THE TASK: Copy the lines exactly as they appear, starting with the first line of the records and ending with the line that contains "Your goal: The".

GIVEN RECORDS:
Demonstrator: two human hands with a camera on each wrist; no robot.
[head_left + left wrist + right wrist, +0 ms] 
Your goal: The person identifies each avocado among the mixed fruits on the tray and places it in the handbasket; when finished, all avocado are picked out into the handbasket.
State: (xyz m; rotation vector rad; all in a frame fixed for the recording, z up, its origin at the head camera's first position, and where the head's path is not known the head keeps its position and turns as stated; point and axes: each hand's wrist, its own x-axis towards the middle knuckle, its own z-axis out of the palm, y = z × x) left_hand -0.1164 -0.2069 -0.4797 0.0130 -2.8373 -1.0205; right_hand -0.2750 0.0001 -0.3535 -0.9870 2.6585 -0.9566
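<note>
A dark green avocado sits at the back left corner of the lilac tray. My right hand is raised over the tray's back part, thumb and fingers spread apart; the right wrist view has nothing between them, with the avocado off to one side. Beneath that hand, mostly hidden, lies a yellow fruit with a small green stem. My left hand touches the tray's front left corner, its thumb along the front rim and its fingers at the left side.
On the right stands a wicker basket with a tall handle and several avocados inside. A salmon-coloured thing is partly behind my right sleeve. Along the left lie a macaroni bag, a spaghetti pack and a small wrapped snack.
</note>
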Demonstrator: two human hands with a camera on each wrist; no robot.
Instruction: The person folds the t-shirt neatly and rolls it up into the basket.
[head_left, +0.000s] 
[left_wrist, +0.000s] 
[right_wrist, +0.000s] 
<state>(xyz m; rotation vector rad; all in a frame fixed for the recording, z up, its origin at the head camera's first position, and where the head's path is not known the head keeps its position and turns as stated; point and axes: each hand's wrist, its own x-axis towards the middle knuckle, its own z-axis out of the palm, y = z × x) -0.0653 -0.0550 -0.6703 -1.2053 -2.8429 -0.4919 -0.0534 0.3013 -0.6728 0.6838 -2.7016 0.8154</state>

SOLUTION TO THE PROBLEM:
Demonstrator: two human hands with a camera on each wrist; no robot.
[head_left + left wrist + right wrist, +0 ms] 
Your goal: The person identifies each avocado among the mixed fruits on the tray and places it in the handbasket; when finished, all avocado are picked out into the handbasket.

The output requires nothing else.